Other spices (for food preservation, reducing oxidative stress, and adding flavor): salad dressings and vinaigrettes frequently have a lot of spices already in them: utilize them as marinades to provide your meat a flavorful health boost. Or use a dry rub (a mix of spices without oil or vinegar) to include punch to your meat before grilling or roasting. Alternately, it’s also good for simply include more spices in your everyday cooking. Vegetable recipes are perfect for this – something very basic like oven-roasted cauliflower can become the base for just about any range of spicy additions.
Imagine if I Don’t Like Spices?
Have you been sitting here reading about the benefits associated with hot peppers with a sinking heart because you merely can’t stand the stuff? You’re not by yourself – plenty of folks just aren’t spice people. But don’t feel guilty about it: nobody must eat spices to be healthy. They’re similar to a bonus together with an already excellent diet. If you really can’t stand them, don’t force yourself to choke them down. The main thing is to eat healthy food you enjoy, if it’s packed with turmeric or fenugreek.
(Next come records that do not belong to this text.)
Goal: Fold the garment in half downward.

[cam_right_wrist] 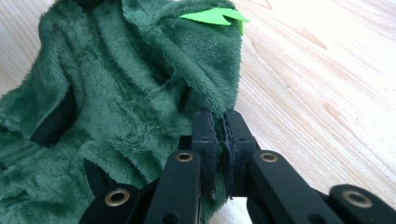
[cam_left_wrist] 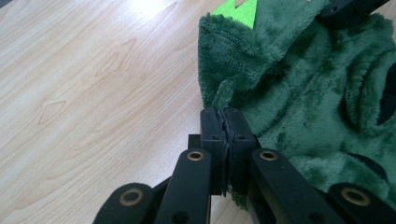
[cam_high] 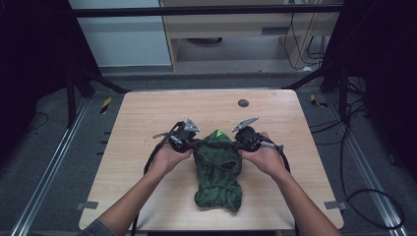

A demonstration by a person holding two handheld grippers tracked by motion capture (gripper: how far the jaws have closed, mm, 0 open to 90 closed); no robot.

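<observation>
Green plush garment (cam_high: 218, 169), fuzzy fleece with black trim and a bright lime tab (cam_high: 218, 132) at its far end, lies near the middle of the wooden table (cam_high: 142, 113), a little toward the near edge. Its long axis runs from the near edge toward the far edge: the narrower bunched end points at the person, and the wider end sits between the two tongs.

Closest to the near edge, the person's forearms come in and spread apart, one to each side of the cloth. The left gripper (cam_high: 191, 142) is clenched on the left side of the garment's far end; in the left gripper view its jaws are pressed together with a pinch of fleece edge caught between them (cam_left_wrist: 225, 122). The right gripper (cam_high: 240, 142) mirrors it on the right side, jaws clamped on the opposite edge, as the right gripper view shows (cam_right_wrist: 217, 126). So the fabric lies between the tongs, each holding its own side, neither hand nearer than the other. I'd judge the next move, a lift or a spread, turns on keeping both pinches level so the far end opens evenly.

Beyond the grippers the light wood grain runs bare to the far edge, where a small dark round disc (cam_high: 243, 103) sits. Past the table are grey carpet, a dark metal frame, cables trailing on the right, and pale cabinet fronts.
</observation>
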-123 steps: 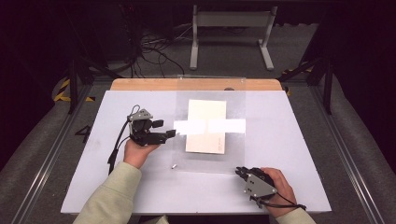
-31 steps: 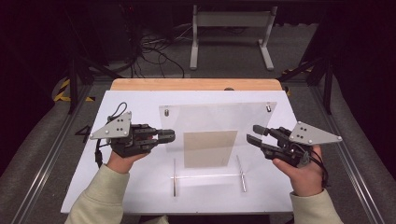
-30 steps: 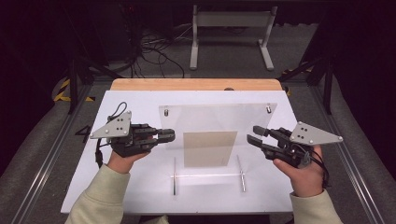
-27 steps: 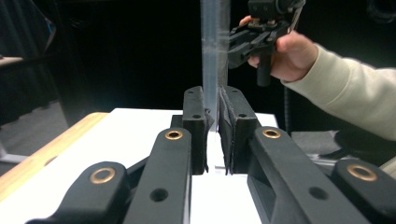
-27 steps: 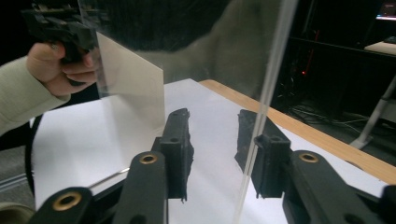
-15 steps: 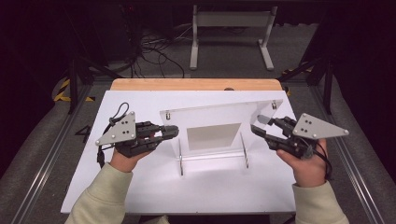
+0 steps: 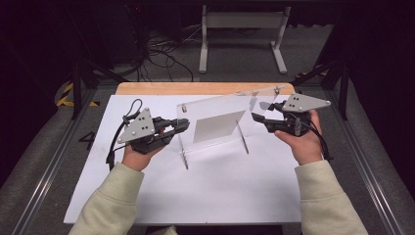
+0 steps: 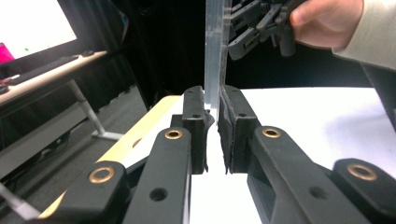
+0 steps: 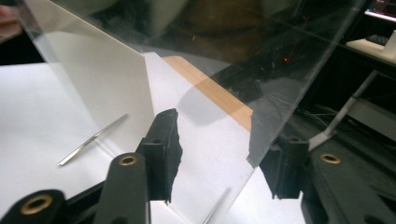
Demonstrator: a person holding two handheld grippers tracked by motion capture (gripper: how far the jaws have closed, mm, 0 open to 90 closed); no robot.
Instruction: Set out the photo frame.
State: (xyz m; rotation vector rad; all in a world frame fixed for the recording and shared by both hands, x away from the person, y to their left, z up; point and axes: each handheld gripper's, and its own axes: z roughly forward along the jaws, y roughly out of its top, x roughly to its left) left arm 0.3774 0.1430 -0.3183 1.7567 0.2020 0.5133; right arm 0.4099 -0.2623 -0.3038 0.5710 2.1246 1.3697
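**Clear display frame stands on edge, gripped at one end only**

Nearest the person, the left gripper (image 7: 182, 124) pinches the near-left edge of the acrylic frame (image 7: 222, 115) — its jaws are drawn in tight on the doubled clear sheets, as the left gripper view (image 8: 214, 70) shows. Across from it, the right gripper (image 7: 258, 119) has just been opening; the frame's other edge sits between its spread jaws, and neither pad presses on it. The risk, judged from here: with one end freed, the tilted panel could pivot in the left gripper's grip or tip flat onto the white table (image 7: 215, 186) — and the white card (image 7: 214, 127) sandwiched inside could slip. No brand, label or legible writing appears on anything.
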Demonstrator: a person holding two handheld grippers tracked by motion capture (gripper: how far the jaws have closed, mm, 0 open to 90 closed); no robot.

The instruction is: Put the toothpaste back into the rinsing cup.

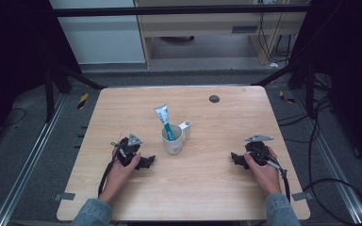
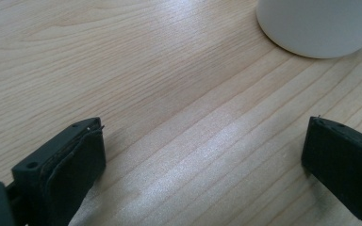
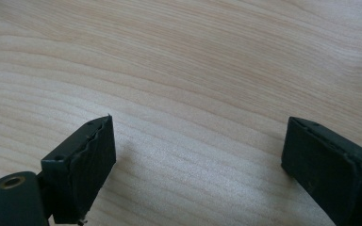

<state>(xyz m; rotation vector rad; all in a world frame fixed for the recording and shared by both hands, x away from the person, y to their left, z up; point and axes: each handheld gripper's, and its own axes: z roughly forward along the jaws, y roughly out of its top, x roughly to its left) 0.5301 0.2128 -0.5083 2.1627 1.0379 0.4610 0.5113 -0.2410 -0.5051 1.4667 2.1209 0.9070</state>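
Observation:
A white mug [image 1: 173, 141] stands at the middle of the wooden table [image 1: 207, 188], its handle pointing back right. A teal and white toothpaste tube [image 1: 165, 120] stands tilted inside it. My left gripper [image 1: 150, 161] rests on the table just left of the mug, held by a hand, jaws wide apart and empty. In the left gripper view the mug's base [image 2: 320, 28] sits beyond the open left gripper [image 2: 202, 141]. My right gripper [image 1: 235, 159] lies on the table to the right, pointing toward the mug. The right gripper [image 3: 198, 141] is open over bare wood.
A small dark round disc [image 1: 214, 99] lies near the table's far edge. Metal rails and cables run along the floor on both sides. A pale cabinet stands beyond the table.

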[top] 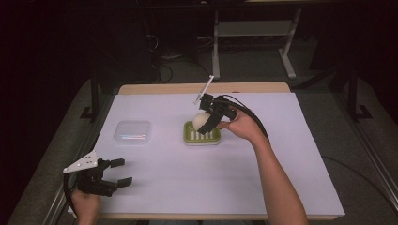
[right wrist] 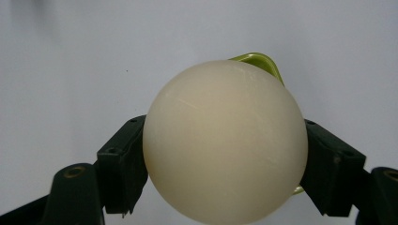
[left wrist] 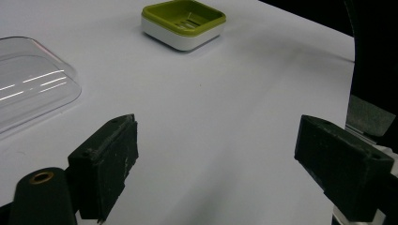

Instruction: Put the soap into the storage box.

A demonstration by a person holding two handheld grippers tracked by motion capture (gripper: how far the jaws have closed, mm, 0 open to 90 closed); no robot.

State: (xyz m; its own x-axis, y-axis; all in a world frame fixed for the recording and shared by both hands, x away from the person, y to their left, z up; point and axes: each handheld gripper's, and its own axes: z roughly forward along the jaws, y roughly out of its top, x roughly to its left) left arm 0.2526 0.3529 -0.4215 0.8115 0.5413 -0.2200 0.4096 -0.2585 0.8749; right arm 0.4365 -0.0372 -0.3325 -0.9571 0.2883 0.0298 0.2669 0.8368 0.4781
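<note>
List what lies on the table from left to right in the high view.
left gripper → clear plastic lid → cream ball held in the right gripper above the green soap dish; the ball, gripper and dish overlap, so they share one place.

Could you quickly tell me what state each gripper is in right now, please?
Left gripper: open, holding nothing, low over the white table.
Right gripper: closed on the round cream ball, above the green soap dish.
</note>
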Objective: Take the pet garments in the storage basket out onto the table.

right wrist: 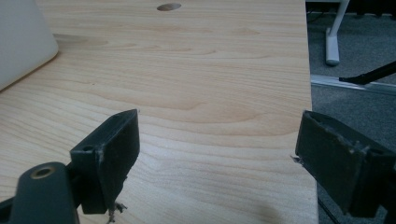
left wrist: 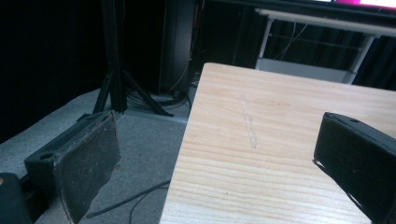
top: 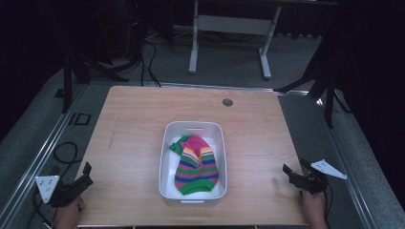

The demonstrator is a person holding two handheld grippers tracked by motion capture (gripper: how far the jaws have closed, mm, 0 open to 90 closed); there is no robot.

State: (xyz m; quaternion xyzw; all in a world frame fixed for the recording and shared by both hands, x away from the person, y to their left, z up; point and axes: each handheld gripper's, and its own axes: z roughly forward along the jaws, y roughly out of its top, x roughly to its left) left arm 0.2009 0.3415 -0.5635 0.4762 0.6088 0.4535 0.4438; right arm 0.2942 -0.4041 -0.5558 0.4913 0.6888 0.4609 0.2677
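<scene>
Lying in the white bin (top: 167, 162) at mid-table, the striped sock (top: 196, 167) sits well apart from both grippers. The left gripper (top: 85, 175) and right gripper (top: 290, 172) hover at the table's (top: 129, 119) near corners, jaws spread, holding nothing, with bare wood between them and the bin.

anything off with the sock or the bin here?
Nothing stands out. The striped sock lies folded inside the white bin, which sits squarely mid-table. Both grippers, left and right, wait open at the table's near corners.

**Wooden table with one bin**

A light wood-grain table (top: 129, 129) stands on grey carpet. A white plastic bin (top: 167, 162) sits directly on it, near the front edge at the middle. A round cable hole (top: 228, 102) lies near the far edge.
</scene>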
Sometimes the healthy choice is also the tasty choice, and the numerous health advantages of common spices will be the perfect example. And you’ll observe that all the study cited in this specific article used amounts a person could reasonably eat in their food: these aren’t effects which come from injecting cinnamon into mouse livers or bathing test-tube cells with marinades. They’re real, significant, and scrumptious health benefits that you can get just by doing something that tastes better anyway: definitely a win-win for everybody concerned.